*WHAT NEEDS TO BE DONE*.
The answer should be one number only, namely how many lines of the records hold the word "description".

____ DATA FOR ANALYSIS

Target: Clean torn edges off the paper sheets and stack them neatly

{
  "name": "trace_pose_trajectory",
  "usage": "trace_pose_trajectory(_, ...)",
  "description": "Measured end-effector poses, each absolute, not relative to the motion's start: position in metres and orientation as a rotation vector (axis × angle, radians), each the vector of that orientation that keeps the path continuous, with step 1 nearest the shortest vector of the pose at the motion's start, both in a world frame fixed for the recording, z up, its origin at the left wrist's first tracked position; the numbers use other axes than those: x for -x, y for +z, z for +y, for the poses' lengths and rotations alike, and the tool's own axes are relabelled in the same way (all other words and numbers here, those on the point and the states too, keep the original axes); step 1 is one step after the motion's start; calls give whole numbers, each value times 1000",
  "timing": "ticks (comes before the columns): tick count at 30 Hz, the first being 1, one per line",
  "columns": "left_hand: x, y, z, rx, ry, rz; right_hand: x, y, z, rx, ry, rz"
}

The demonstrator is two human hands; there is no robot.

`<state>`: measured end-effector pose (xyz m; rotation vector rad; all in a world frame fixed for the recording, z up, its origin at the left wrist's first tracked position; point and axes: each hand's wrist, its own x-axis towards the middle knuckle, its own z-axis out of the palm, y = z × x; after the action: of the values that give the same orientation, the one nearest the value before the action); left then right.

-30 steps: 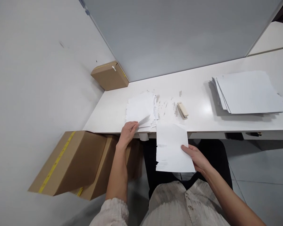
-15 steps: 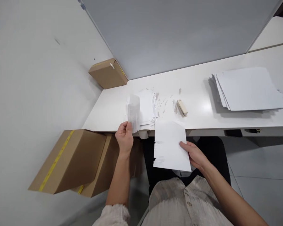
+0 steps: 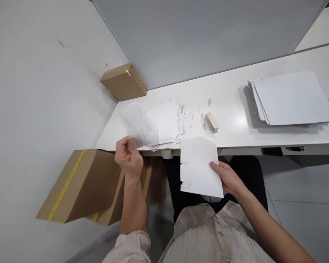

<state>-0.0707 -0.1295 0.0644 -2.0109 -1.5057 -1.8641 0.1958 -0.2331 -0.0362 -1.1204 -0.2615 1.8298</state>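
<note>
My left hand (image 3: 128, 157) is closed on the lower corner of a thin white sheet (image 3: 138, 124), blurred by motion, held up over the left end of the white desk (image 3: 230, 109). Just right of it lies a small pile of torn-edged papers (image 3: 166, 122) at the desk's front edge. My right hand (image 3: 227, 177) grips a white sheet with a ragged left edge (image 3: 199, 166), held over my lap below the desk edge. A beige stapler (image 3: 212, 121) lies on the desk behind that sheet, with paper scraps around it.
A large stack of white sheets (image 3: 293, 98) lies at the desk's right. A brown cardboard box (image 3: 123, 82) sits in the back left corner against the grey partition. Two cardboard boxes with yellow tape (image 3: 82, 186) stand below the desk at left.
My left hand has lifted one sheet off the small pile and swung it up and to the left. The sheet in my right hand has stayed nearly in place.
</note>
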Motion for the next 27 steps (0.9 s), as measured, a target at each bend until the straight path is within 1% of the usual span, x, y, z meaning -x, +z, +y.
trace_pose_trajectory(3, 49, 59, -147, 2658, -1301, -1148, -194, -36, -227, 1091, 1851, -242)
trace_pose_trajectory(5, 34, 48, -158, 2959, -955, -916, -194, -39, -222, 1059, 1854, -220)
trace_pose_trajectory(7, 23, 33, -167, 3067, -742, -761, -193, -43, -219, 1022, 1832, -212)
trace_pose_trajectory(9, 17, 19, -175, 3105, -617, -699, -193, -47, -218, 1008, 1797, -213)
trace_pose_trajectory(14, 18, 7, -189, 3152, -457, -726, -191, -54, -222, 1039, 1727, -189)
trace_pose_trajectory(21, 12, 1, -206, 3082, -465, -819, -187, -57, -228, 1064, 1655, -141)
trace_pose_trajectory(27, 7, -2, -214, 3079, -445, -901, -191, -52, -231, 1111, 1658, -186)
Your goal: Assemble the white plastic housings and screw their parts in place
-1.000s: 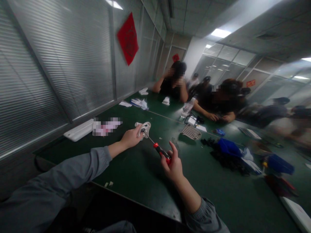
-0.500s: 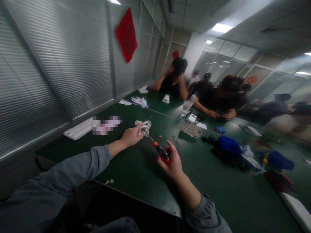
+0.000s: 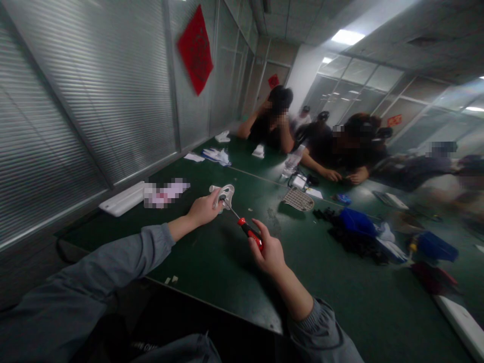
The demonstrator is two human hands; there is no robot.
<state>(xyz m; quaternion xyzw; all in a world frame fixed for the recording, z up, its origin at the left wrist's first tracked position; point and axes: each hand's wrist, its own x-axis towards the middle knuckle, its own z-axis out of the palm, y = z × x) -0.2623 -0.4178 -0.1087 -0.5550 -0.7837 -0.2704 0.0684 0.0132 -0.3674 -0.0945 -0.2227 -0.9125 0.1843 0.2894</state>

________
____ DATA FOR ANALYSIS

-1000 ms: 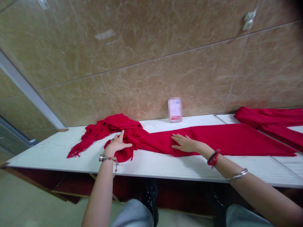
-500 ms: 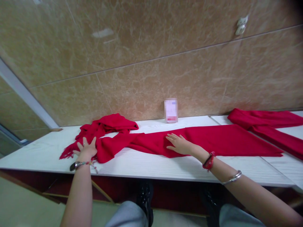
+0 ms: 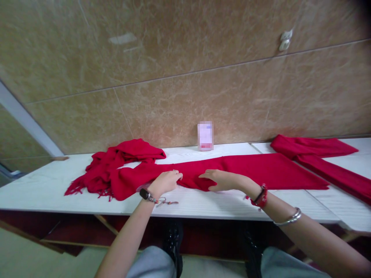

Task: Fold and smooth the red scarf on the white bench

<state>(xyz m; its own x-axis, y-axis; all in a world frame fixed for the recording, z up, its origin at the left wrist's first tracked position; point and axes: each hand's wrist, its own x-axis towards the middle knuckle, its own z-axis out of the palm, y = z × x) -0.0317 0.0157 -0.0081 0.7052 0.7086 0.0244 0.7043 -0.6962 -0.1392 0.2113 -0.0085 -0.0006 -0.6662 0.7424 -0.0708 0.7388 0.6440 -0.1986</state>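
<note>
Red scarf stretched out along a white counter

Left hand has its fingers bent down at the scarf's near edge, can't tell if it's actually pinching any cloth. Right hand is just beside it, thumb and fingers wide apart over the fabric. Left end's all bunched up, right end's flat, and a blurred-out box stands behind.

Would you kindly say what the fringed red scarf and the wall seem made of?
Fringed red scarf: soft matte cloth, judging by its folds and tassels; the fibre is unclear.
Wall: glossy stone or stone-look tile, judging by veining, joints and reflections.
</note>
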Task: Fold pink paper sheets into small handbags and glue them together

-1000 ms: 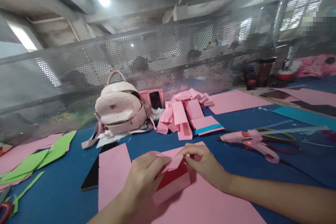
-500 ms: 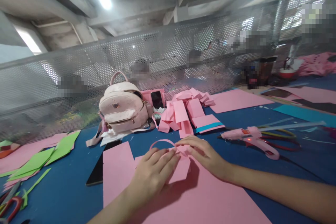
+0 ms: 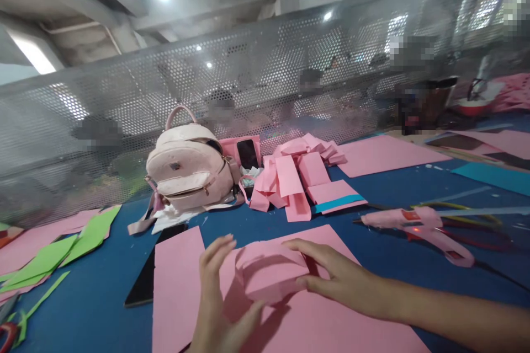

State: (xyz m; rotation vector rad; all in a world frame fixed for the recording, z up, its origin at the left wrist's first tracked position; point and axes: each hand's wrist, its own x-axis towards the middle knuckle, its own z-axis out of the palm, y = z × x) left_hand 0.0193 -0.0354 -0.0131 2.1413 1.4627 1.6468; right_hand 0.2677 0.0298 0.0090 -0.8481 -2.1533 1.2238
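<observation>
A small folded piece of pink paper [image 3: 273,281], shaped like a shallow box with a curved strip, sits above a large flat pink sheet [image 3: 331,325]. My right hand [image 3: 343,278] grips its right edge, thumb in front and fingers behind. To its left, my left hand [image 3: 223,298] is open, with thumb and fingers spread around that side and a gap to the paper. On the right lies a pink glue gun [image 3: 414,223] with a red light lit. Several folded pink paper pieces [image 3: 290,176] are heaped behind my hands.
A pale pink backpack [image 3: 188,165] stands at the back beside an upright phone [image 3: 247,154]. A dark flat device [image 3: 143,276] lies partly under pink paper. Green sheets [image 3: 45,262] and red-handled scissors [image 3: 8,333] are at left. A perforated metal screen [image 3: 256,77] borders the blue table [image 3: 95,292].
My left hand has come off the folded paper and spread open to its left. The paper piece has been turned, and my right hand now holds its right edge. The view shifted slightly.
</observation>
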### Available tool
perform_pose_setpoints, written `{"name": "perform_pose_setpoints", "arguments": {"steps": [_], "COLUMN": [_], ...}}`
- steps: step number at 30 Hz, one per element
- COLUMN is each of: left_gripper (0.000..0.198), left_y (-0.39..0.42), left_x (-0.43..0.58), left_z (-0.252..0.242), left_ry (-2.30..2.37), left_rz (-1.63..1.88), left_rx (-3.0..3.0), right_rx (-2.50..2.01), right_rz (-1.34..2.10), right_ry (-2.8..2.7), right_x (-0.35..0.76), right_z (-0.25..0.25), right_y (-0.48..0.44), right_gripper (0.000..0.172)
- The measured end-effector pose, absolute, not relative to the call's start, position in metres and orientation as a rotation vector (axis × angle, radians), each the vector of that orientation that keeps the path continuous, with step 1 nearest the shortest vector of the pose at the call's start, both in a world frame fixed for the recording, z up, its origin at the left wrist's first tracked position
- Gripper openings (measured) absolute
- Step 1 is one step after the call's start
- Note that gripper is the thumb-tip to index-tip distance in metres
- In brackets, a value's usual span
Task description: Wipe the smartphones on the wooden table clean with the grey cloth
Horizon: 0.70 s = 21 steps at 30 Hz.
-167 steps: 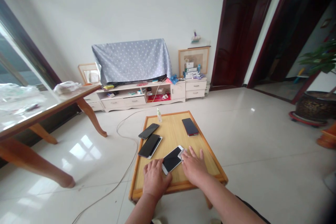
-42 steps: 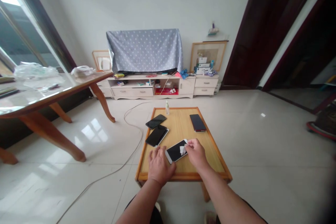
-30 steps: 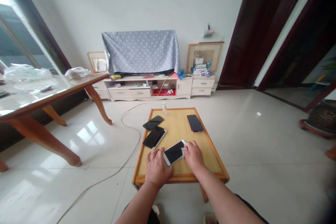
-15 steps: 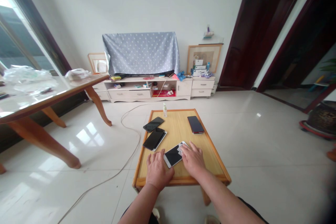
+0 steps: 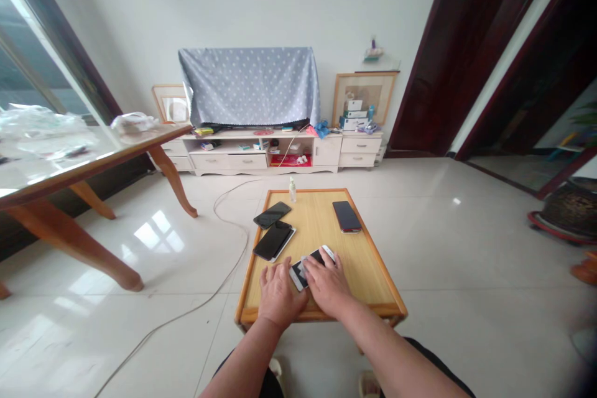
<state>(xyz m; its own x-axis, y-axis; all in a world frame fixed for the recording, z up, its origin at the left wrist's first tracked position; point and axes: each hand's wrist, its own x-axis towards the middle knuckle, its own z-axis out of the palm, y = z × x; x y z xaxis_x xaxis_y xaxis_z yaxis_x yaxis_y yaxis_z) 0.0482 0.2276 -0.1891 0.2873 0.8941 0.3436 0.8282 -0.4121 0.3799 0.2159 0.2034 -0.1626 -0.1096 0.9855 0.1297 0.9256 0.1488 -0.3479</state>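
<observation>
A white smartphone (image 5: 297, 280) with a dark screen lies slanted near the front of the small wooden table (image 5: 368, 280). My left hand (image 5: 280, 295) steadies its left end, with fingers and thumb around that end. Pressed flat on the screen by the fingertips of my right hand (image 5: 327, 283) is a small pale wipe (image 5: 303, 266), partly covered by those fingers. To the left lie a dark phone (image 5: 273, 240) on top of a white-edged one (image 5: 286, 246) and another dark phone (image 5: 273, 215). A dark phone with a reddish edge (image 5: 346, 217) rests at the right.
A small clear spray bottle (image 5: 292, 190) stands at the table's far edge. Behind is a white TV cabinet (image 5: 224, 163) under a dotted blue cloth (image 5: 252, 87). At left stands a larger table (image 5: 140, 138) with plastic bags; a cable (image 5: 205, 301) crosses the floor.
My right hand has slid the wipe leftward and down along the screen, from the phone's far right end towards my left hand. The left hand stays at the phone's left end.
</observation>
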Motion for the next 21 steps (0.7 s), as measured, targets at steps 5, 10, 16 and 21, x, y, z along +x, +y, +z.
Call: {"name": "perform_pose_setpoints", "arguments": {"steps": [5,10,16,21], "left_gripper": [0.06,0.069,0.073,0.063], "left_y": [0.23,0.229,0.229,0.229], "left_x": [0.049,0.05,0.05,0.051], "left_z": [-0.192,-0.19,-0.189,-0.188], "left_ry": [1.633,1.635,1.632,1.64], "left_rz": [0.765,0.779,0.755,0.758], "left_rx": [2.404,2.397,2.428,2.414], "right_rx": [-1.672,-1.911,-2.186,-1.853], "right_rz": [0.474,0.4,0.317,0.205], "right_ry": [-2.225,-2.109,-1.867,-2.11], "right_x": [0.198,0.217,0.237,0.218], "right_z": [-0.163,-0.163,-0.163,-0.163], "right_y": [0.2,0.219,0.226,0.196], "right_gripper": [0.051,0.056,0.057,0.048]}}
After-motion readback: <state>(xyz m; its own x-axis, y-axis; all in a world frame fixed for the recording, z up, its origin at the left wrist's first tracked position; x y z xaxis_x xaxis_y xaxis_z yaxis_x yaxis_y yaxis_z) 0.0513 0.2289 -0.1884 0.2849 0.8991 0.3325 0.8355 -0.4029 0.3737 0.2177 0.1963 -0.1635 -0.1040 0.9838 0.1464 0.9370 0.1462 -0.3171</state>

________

*SOLUTION TO THE EXERCISE*.
2